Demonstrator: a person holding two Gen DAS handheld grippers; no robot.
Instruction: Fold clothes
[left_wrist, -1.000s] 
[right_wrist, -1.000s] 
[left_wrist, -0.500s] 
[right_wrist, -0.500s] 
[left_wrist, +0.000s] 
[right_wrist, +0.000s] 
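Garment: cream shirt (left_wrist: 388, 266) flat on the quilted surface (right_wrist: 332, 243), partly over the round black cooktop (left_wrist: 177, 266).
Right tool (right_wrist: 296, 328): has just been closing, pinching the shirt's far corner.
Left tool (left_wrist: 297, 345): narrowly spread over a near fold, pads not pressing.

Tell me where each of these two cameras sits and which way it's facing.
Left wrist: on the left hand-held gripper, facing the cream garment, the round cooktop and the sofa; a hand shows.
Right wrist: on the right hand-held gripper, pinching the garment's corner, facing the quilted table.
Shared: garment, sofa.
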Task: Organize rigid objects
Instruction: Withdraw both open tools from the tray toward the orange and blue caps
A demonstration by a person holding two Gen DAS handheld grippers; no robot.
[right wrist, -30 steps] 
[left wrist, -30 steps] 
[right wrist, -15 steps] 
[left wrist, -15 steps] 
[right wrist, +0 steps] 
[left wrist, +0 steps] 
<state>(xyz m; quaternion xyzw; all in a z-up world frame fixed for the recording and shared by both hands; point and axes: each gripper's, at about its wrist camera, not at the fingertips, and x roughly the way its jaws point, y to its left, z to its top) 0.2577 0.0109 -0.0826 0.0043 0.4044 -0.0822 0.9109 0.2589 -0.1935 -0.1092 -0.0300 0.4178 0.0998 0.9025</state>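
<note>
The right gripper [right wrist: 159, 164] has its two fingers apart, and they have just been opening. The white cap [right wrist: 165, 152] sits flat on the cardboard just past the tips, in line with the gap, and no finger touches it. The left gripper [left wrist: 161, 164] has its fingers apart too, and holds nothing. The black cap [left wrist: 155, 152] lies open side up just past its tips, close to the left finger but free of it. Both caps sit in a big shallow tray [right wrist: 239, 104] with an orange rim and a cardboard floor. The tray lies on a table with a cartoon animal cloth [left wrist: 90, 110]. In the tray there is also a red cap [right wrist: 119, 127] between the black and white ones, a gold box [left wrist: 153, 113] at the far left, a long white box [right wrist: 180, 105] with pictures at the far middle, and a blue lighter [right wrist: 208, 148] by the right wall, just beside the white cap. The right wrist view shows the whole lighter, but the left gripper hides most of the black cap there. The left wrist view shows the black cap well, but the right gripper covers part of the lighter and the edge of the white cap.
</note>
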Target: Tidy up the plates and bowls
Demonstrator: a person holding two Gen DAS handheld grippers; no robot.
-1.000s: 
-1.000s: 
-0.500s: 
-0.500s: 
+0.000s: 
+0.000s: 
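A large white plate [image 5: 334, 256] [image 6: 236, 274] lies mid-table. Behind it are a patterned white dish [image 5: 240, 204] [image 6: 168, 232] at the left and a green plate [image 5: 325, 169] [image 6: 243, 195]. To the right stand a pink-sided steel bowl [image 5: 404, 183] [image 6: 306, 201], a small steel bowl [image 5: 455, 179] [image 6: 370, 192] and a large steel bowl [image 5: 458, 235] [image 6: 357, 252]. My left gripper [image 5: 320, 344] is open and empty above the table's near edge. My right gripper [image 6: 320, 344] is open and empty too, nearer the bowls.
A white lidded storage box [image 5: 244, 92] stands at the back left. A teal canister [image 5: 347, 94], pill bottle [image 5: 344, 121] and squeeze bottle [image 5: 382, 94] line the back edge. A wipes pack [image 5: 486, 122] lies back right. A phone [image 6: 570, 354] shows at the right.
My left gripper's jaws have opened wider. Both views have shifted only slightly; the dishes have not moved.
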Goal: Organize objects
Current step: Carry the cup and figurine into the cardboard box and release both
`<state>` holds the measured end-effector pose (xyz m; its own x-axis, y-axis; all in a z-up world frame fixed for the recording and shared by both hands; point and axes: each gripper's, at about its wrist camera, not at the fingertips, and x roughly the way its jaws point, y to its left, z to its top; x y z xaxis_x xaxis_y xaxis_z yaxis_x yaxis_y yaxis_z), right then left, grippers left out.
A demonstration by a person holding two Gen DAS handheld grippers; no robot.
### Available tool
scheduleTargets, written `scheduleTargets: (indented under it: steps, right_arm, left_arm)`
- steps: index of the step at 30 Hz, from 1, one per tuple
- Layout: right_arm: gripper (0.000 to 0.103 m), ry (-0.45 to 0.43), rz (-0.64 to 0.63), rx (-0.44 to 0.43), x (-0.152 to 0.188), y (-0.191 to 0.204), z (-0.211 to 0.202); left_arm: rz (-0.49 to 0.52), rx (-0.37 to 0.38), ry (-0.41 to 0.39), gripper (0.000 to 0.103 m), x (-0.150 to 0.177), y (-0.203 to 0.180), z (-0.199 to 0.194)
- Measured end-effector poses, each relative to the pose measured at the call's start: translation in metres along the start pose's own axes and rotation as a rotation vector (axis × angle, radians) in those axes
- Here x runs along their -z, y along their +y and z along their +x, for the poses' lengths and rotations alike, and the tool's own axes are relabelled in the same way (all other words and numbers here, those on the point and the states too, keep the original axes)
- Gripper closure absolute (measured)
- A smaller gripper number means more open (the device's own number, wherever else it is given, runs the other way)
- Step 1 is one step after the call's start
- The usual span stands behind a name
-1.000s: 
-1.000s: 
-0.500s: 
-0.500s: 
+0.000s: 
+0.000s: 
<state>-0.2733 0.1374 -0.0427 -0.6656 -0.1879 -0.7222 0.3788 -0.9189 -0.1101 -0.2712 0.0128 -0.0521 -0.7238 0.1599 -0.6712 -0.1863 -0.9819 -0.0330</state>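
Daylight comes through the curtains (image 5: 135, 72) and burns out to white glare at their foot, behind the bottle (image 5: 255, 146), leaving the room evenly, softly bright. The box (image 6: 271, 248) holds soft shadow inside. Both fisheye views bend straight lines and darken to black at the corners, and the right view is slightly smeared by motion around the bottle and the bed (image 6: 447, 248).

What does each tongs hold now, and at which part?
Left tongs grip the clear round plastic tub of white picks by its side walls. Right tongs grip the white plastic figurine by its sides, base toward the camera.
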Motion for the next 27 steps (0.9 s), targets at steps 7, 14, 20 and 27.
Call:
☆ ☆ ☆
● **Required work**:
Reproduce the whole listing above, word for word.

● **Output for this task**:
Demonstrator: a person holding two Gen DAS handheld grippers; no robot.
Instruction: Fold clothes
[left_wrist, -1.000s] 
[right_wrist, -1.000s] 
[left_wrist, -0.500s] 
[right_wrist, -0.500s] 
[left_wrist, +0.000s] 
[right_wrist, +0.000s] 
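Garment: cream shirt (left_wrist: 388, 266) flat on the quilted surface (right_wrist: 332, 243), partly over the round black cooktop (left_wrist: 177, 266).
Right tool (right_wrist: 296, 328): has just been closing, pinching the shirt's far corner.
Left tool (left_wrist: 297, 345): narrowly spread over a near fold, pads not pressing.

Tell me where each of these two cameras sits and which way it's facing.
Left wrist: on the left hand-held gripper, facing the cream garment, the round cooktop and the sofa; a hand shows.
Right wrist: on the right hand-held gripper, pinching the garment's corner, facing the quilted table.
Shared: garment, sofa.
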Task: Organize rigid objects
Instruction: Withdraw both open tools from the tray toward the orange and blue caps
A demonstration by a person holding two Gen DAS handheld grippers; no robot.
[right wrist, -30 steps] 
[left wrist, -30 steps] 
[right wrist, -15 steps] 
[left wrist, -15 steps] 
[right wrist, +0 steps] 
[left wrist, +0 steps] 
<state>(xyz m; quaternion xyzw; all in a z-up world frame fixed for the recording and shared by both hands; point and axes: each gripper's, at about its wrist camera, not at the fingertips, and x roughly the way its jaws point, y to its left, z to its top) 0.2577 0.0109 -0.0826 0.0043 0.4044 -0.0822 0.9109 0.2589 -0.1935 -0.1092 -0.0300 0.4178 0.0998 0.9025</state>
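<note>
The right gripper [right wrist: 159, 164] has its two fingers apart, and they have just been opening. The white cap [right wrist: 165, 152] sits flat on the cardboard just past the tips, in line with the gap, and no finger touches it. The left gripper [left wrist: 161, 164] has its fingers apart too, and holds nothing. The black cap [left wrist: 155, 152] lies open side up just past its tips, close to the left finger but free of it. Both caps sit in a big shallow tray [right wrist: 239, 104] with an orange rim and a cardboard floor. The tray lies on a table with a cartoon animal cloth [left wrist: 90, 110]. In the tray there is also a red cap [right wrist: 119, 127] between the black and white ones, a gold box [left wrist: 153, 113] at the far left, a long white box [right wrist: 180, 105] with pictures at the far middle, and a blue lighter [right wrist: 208, 148] by the right wall, just beside the white cap. The right wrist view shows the whole lighter, but the left gripper hides most of the black cap there. The left wrist view shows the black cap well, but the right gripper covers part of the lighter and the edge of the white cap.
</note>
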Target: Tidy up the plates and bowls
Demonstrator: a person holding two Gen DAS handheld grippers; no robot.
-1.000s: 
-1.000s: 
-0.500s: 
-0.500s: 
+0.000s: 
+0.000s: 
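A large white plate [image 5: 334, 256] [image 6: 236, 274] lies mid-table. Behind it are a patterned white dish [image 5: 240, 204] [image 6: 168, 232] at the left and a green plate [image 5: 325, 169] [image 6: 243, 195]. To the right stand a pink-sided steel bowl [image 5: 404, 183] [image 6: 306, 201], a small steel bowl [image 5: 455, 179] [image 6: 370, 192] and a large steel bowl [image 5: 458, 235] [image 6: 357, 252]. My left gripper [image 5: 320, 344] is open and empty above the table's near edge. My right gripper [image 6: 320, 344] is open and empty too, nearer the bowls.
A white lidded storage box [image 5: 244, 92] stands at the back left. A teal canister [image 5: 347, 94], pill bottle [image 5: 344, 121] and squeeze bottle [image 5: 382, 94] line the back edge. A wipes pack [image 5: 486, 122] lies back right. A phone [image 6: 570, 354] shows at the right.
My left gripper's jaws have opened wider. Both views have shifted only slightly; the dishes have not moved.
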Goal: Organize objects
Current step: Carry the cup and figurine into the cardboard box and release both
`<state>` holds the measured end-effector pose (xyz m; its own x-axis, y-axis; all in a z-up world frame fixed for the recording and shared by both hands; point and axes: each gripper's, at about its wrist camera, not at the fingertips, and x roughly the way its jaws point, y to its left, z to its top; x y z xaxis_x xaxis_y xaxis_z yaxis_x yaxis_y yaxis_z), right then left, grippers left out.
A demonstration by a person holding two Gen DAS handheld grippers; no robot.
### Available tool
scheduleTargets, written `scheduleTargets: (indented under it: steps, right_arm, left_arm)`
- steps: index of the step at 30 Hz, from 1, one per tuple
- Layout: right_arm: gripper (0.000 to 0.103 m), ry (-0.45 to 0.43), rz (-0.64 to 0.63), rx (-0.44 to 0.43), x (-0.152 to 0.188), y (-0.191 to 0.204), z (-0.211 to 0.202); left_arm: rz (-0.49 to 0.52), rx (-0.37 to 0.38), ry (-0.41 to 0.39), gripper (0.000 to 0.103 m), x (-0.150 to 0.177), y (-0.203 to 0.180), z (-0.199 to 0.194)
- Measured end-effector poses, each relative to the pose measured at the call's start: translation in metres along the start pose's own axes and rotation as a rotation vector (axis × angle, radians) in those axes
- Here x runs along their -z, y along their +y and z along their +x, for the poses' lengths and rotations alike, and the tool's own axes are relabelled in the same way (all other words and numbers here, those on the point and the states too, keep the original axes)
- Gripper closure absolute (measured)
- A smaller gripper number means more open (the device's own number, wherever else it is given, runs the other way)
- Step 1 is one step after the call's start
- The usual span stands behind a name
-1.000s: 
-1.000s: 
-0.500s: 
-0.500s: 
+0.000s: 
+0.000s: 
<state>-0.2733 0.1374 -0.0427 -0.6656 -0.1879 -0.7222 0.3788 -0.9189 -0.1101 -0.2712 0.0128 -0.0521 -0.7238 0.1599 -0.6712 -0.1863 -0.9819 -0.0330</state>
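Daylight comes through the curtains (image 5: 135, 72) and burns out to white glare at their foot, behind the bottle (image 5: 255, 146), leaving the room evenly, softly bright. The box (image 6: 271, 248) holds soft shadow inside. Both fisheye views bend straight lines and darken to black at the corners, and the right view is slightly smeared by motion around the bottle and the bed (image 6: 447, 248).

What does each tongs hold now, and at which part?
Left tongs grip the clear round plastic tub of white picks by its side walls. Right tongs grip the white plastic figurine by its sides, base toward the camera.
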Motion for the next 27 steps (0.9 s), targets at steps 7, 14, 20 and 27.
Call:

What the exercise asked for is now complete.